▶ [What is being asked]: Starting at the line with "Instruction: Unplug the", retype every remaining line of the records exactly. Do not include pictures.

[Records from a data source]
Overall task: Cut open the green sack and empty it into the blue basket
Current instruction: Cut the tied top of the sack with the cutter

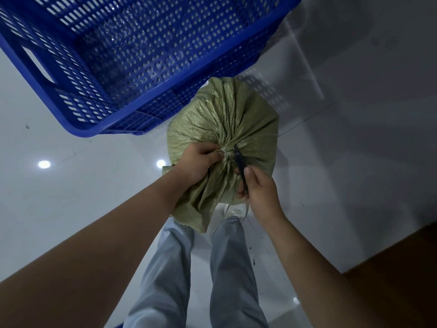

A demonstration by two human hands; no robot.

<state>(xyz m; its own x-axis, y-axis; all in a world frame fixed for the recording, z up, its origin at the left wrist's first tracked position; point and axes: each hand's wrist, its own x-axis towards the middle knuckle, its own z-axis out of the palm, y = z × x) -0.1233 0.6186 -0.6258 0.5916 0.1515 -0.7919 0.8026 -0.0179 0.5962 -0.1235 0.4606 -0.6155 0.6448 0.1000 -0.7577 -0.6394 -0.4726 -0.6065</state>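
Observation:
A green woven sack (222,119) stands on the floor in front of my legs, its neck gathered and tied. My left hand (201,162) pinches the tie at the bunched neck (224,153). My right hand (257,188) grips a dark, thin cutting tool (240,164), its tip resting at the tied neck just right of my left fingers. The blue perforated basket (78,129) sits just beyond the sack, at the upper left, its near corner touching or overlapping the sack's top. Nothing but its perforated bottom shows inside the basket.
The glossy white floor (71,185) reflects ceiling lights. A dark brown wooden surface (402,268) lies at the lower right. My legs in light grey trousers (227,268) stand directly behind the sack, with a white shoe (233,210) under its loose end.

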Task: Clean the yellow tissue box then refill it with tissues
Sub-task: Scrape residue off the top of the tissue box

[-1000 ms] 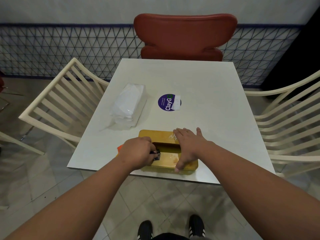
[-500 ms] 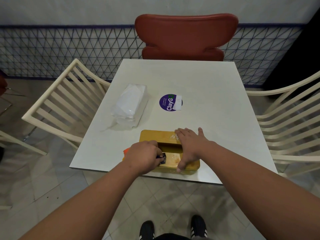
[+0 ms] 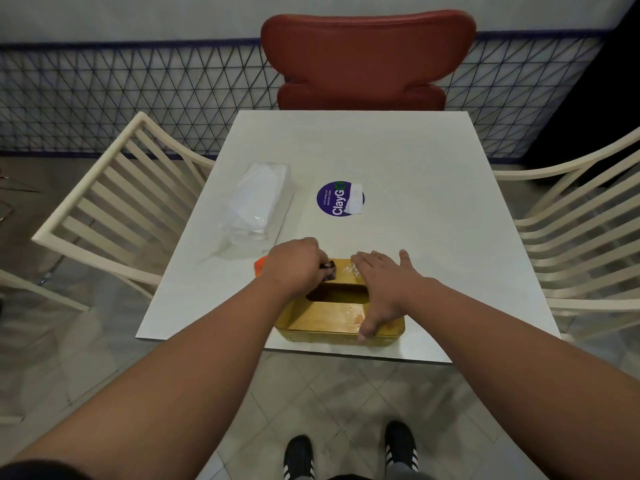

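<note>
White tabletop (image 3: pixel 398 174) fills the middle of the view, with a red chair at its far side and cream slatted chairs to either flank. At its near edge sits the yellow tissue box (image 3: pixel 325 318), its dark slot facing up. The left hand (image 3: pixel 294 266) is curled round a small dark wiping pad (image 3: pixel 329 270), which a second ago worked the near side of the lid beside the slot and now sits at the far left corner. So the scrubbing stroke has travelled away from the person across the lid. The right hand (image 3: pixel 382 285) lies flat with fingers spread on the box's right part, pressing it steady as before. Pale specks (image 3: pixel 349 270) near its fingertips and a wet-looking smear (image 3: pixel 356 317) by the thumb suggest the cleaning is unfinished. An orange object (image 3: pixel 259 265) peeks out behind the left hand. Farther left, the plastic-wrapped tissue pack (image 3: pixel 256 206) lies unopened, so refilling has not begun. A purple ClayGo sticker (image 3: pixel 337 199) sits beyond.
</note>
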A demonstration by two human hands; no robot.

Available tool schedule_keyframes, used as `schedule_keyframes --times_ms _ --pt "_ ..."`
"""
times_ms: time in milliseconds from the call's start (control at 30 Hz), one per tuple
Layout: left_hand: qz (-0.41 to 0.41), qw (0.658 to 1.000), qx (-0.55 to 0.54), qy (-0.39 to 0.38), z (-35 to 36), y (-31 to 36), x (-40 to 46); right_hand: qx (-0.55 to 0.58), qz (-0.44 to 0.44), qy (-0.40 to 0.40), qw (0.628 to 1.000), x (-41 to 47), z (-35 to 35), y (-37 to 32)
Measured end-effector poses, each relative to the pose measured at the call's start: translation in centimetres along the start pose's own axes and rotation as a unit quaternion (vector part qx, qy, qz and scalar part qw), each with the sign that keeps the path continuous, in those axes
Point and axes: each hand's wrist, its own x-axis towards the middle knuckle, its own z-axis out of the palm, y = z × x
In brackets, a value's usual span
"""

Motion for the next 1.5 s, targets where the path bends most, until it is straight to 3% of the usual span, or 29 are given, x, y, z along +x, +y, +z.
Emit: schedule_keyframes --times_ms 100,267,433,600,767,967,1167,1367,1500 --pt "0.018 1.000 0.006 -0.007 -0.2 0.2 0.7 0.000 0.001 -0.002 1.000 0.0 0.0 0.1" --pt "-0.047 0.999 -0.009 -0.005 -0.1 -2.3 0.4 0.004 -0.003 -0.006 1.000 0.0 -0.2 0.1" --pt "0.014 1.000 -0.018 0.016 0.2 0.5 1.0 -0.003 -0.001 -0.004 1.000 -0.1 -0.2 -0.1" --pt "-0.072 0.997 -0.025 -0.007 -0.1 -2.9 0.1 0.001 -0.002 -0.006 1.000 -0.1 -0.2 0.0" --pt "-0.019 1.000 -0.020 0.009 0.0 -0.7 0.5 0.003 0.000 -0.005 1.000 -0.1 -0.1 -0.1" --pt "-0.069 0.997 -0.041 0.001 -0.7 -4.1 -1.6 0.009 0.000 -0.009 1.000 -0.2 -0.2 -0.1" --pt "0.021 0.999 -0.031 -0.030 0.4 -3.5 -6.8 0.015 -0.002 -0.003 1.000 -0.2 -0.2 0.0" --pt "-0.054 0.996 -0.065 0.013 0.6 -3.1 -8.0 0.020 -0.015 0.007 1.000 -0.2 -0.1 0.2" --pt "0.004 0.997 -0.078 -0.001 1.4 -0.4 -9.5 0.011 -0.015 0.006 1.000 -0.2 -0.1 0.2"
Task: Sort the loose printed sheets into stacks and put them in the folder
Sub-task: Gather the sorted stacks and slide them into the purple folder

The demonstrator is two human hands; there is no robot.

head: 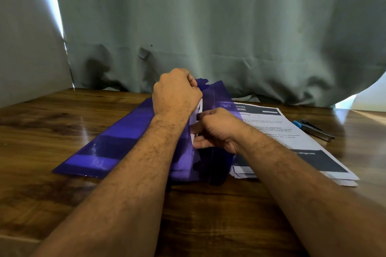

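Left hand (176,92): clenched on purple folder's (117,144) raised flap.
Right hand (217,129): pinching sheets inside it.
Stack of printed sheets (292,142): beside folder.
Stapler (315,130): near table's (62,115) right edge.

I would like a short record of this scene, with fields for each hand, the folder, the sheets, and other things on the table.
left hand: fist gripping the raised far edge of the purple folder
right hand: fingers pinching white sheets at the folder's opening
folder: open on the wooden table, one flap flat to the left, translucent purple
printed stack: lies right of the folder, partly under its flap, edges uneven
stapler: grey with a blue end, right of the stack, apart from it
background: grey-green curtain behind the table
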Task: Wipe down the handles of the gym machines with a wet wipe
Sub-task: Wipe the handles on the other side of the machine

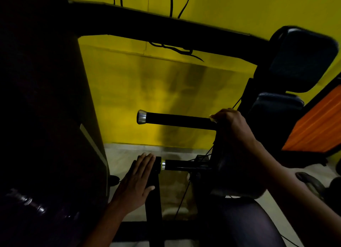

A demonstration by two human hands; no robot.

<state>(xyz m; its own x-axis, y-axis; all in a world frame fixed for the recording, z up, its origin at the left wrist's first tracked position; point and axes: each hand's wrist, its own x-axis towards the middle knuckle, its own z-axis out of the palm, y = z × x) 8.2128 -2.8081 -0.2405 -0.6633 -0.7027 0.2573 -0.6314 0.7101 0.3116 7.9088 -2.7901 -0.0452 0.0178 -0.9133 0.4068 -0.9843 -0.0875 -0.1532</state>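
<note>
A black upper handle (pixel 177 120) with a chrome end cap sticks out to the left from the dark machine. My right hand (pixel 230 125) curls round its inner end, and a small pale bit, perhaps the wipe (pixel 213 118), shows under the fingers. Below it a lower handle (pixel 184 165) with a yellow and chrome ring points left. My left hand (pixel 137 180) lies flat with straight fingers against the black upright post (pixel 153 200) at that handle's end, holding nothing.
A tall dark machine column (pixel 46 117) fills the left. A black frame bar (pixel 166 29) crosses overhead in front of the yellow wall (pixel 147 91). Dark pads (pixel 302 58) and an orange panel (pixel 317 121) stand at the right. Pale floor (pixel 125 154) lies below.
</note>
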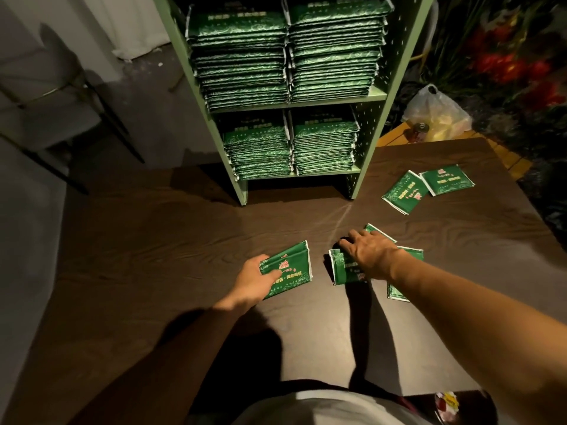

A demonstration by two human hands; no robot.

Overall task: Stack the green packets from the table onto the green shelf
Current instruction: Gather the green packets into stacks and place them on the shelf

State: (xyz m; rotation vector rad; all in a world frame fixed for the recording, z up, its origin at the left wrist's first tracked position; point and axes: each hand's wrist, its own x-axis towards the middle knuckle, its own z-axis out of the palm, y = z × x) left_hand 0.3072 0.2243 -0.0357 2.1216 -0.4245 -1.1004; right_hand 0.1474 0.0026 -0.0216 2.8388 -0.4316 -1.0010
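Note:
My left hand (254, 279) grips a small stack of green packets (291, 266) just above the dark wooden table (153, 256). My right hand (368, 251) reaches over a loose pile of green packets (345, 269), its fingers curled around the pile's far edge. More packets (399, 294) lie under my right forearm. Two further green packets (405, 191) (448, 179) lie at the table's far right. The green shelf (372, 95) stands at the back of the table, with two tall piles of packets on each of its two visible levels.
A white plastic bag (435, 113) and a can (418, 131) sit beyond the table at the right. Red flowers (506, 65) are behind them. A chair (55, 96) stands at the left on the floor. A small colourful item (446, 404) lies near my body.

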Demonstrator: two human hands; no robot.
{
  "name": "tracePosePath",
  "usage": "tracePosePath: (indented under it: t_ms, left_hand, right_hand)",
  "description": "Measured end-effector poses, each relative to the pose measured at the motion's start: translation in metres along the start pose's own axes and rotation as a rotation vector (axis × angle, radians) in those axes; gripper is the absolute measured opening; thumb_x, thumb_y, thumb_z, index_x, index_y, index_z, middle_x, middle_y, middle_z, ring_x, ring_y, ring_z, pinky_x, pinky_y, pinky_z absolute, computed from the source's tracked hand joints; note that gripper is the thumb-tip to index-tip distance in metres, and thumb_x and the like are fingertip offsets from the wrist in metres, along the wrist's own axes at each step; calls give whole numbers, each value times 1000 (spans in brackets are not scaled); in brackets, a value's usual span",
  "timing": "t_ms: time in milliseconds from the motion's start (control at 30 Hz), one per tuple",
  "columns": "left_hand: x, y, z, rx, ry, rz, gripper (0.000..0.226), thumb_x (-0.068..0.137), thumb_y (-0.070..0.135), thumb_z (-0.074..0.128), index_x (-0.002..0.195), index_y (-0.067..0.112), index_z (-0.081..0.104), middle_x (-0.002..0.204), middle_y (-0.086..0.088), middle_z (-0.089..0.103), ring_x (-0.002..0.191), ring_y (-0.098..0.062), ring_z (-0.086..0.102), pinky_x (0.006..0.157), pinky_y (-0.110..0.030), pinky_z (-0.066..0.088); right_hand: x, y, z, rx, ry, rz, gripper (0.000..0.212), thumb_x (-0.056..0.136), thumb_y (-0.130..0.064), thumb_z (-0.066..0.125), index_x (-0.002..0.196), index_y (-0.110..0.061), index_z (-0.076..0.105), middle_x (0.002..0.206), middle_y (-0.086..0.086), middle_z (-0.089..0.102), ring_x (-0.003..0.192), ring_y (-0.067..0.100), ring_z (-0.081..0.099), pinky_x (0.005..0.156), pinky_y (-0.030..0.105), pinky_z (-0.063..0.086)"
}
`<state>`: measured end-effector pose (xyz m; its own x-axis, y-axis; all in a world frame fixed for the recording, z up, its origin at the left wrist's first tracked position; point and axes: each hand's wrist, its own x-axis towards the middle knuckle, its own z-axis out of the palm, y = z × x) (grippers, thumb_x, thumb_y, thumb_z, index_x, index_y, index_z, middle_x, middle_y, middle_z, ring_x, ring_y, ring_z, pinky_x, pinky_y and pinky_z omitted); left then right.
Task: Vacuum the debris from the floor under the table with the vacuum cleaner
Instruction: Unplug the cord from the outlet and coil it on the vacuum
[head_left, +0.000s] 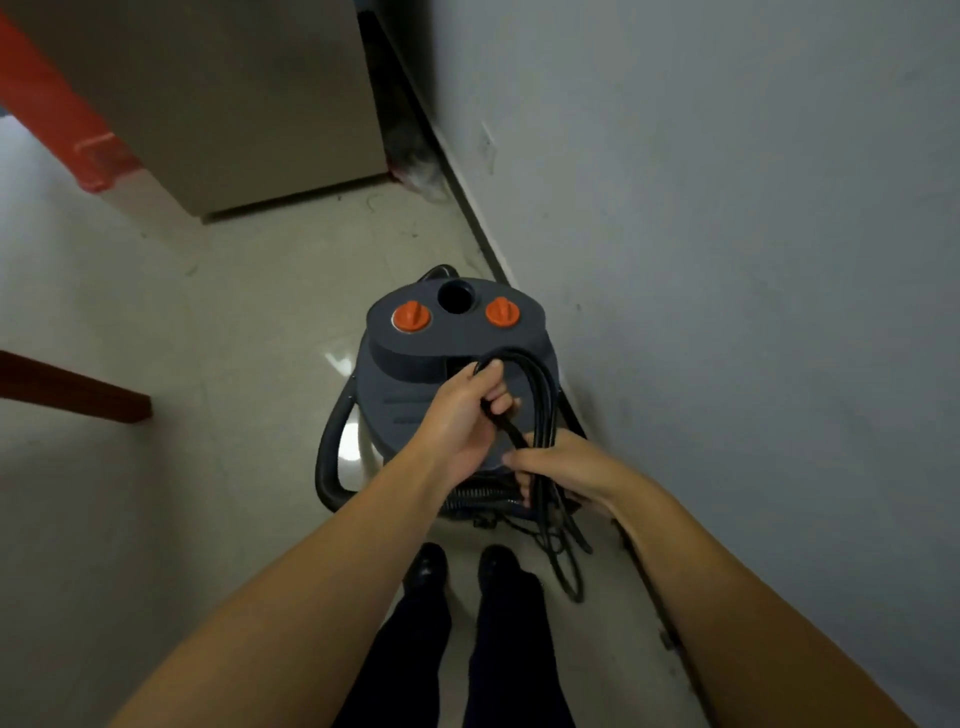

▶ [Written answer]:
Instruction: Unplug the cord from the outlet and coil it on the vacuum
[head_left, +0.000s] 

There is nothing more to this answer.